The foster parents were ignorant that these were Jewish children or they would never have accepted them, endangering their own lives.

Each woman was crying and being consoled by the other. "It's good to cry," sobbed Ariella. "I haven't cried for 50 years," said Zoe.

Ariella had been placed with a family in a village. Her three-year-old sister went to another family on the other side of the village. Though her family was not very observant, Ariella knew she was Jewish and she had been warned not to tell. From a life of comfort, Ariella told us she had been left, without understanding why, in a strange place with strange people. She lived as a French peasant, with rough clothes, strange food and having to go to church. She lived there for three years and was not unhappy.

Ariella's father managed to escape capture. He returned to the Director of Social Services who had placed his daughters. Fortunately it was the same man who had taken the girls, and they were reunited with their father. Their mother had died in a concentration camp.

Other parents were not so lucky. The records of the abandoned children were lost and because the children were considered officially abandoned, there was no trace of them.

Ariella and Zoe had been rescued by their fathers.

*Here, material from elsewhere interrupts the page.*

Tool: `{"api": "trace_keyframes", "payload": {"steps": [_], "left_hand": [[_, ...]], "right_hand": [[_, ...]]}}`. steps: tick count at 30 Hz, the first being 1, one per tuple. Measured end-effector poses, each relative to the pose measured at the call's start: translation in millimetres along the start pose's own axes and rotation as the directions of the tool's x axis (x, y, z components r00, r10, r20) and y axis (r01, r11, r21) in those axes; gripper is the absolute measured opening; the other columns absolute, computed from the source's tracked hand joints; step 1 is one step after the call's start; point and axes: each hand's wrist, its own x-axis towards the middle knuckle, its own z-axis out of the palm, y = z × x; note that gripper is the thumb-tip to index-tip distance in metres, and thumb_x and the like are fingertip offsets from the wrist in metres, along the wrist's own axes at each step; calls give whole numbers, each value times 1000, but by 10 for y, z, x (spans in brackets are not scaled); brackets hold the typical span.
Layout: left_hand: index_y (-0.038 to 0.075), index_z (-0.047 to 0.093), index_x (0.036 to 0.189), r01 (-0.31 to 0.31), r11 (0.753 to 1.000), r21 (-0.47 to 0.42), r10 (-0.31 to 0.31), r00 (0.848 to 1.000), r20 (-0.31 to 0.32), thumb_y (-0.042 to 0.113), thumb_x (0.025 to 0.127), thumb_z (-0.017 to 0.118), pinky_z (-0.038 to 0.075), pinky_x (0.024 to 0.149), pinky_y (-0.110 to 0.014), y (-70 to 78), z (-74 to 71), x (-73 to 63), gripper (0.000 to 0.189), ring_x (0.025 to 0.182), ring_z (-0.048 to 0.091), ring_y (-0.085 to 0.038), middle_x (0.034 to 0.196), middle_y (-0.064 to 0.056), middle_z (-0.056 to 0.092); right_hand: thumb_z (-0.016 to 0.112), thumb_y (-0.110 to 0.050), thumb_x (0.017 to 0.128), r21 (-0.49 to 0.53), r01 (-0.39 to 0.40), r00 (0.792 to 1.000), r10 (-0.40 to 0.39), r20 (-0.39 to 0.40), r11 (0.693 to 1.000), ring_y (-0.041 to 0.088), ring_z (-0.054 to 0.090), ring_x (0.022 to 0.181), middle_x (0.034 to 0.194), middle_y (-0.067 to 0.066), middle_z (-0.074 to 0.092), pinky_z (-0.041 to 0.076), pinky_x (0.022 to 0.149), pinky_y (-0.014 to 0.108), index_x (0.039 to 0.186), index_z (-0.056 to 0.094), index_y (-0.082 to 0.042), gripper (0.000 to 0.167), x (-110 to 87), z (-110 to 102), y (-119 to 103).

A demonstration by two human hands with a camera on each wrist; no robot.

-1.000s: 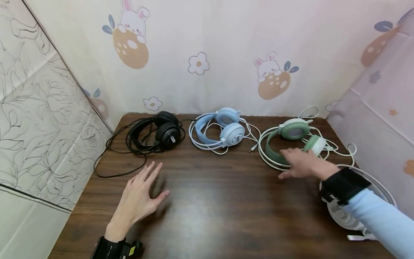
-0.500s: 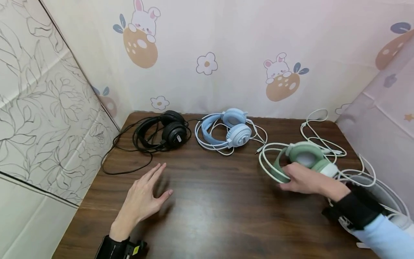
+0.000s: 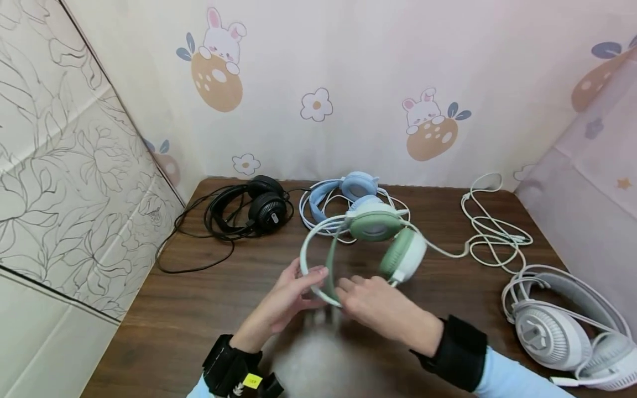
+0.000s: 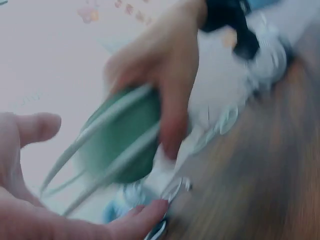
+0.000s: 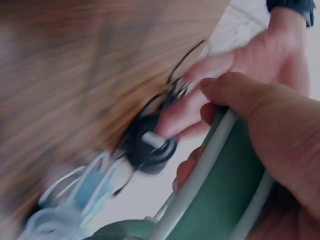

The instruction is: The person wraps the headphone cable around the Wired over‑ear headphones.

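My right hand [image 3: 385, 309] grips the headband of the green and white headphones [image 3: 375, 225] and holds them tilted over the middle of the table. In the right wrist view its thumb and fingers curl round the green padded band [image 5: 220, 175]. My left hand [image 3: 283, 304] is at the band's left side, with fingers and thumb spread around it. The left wrist view, blurred, shows the white band rods [image 4: 95, 127] between that hand's parted thumb and fingers; firm contact cannot be made out. A white cable [image 3: 445, 252] trails from the headphones to the right.
Black headphones [image 3: 269, 213] with a looped cord lie at the back left. Light blue headphones [image 3: 359, 185] lie behind the green pair, partly hidden. White and grey headphones [image 3: 544, 334] sit at the right edge. A patterned curtain [image 3: 363, 132] borders the wooden table [image 3: 174, 320].
My right hand has taken hold of the green headphones, lifted them and carried them left to the middle. My left hand has moved right to meet the band. The cable has stretched out behind.
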Motion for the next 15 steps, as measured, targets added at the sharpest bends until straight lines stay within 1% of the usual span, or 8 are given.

Both mothers had perished in camps. Both fathers remarried. Neither stepmother really wanted them.

Ariella overcame her difficulties, married another hidden child and eventually came to live in Israel. Because being a Jew had caused her so much pain and suffering, Zoe denied her Jewish identity. She married a Catholic, had three children and raised them as Catholics.

One of Zoe's sons visited Israel, felt so much at home, he wanted to stay, and Zoe was very tempted to tell him the truth about himself. When her husband learned that she was Jewish, he divorced her. Her children, discovering that they had a Jewish mother, were delighted and not at all angry that she had deceived them. They immediately declared themselves to be Jews. Zoe and her children now live in Paris as Jews. She said that for the first time since she had been "hidden" she was happy.

As I was leaving the hall, I was stopped by Suzanne. "I heard you speaking French when I passed your table. Do you know anyone who was in the Children's Home at Malmaison?" I did know someone and Suzanne was finally able to fill in six blank years of her life.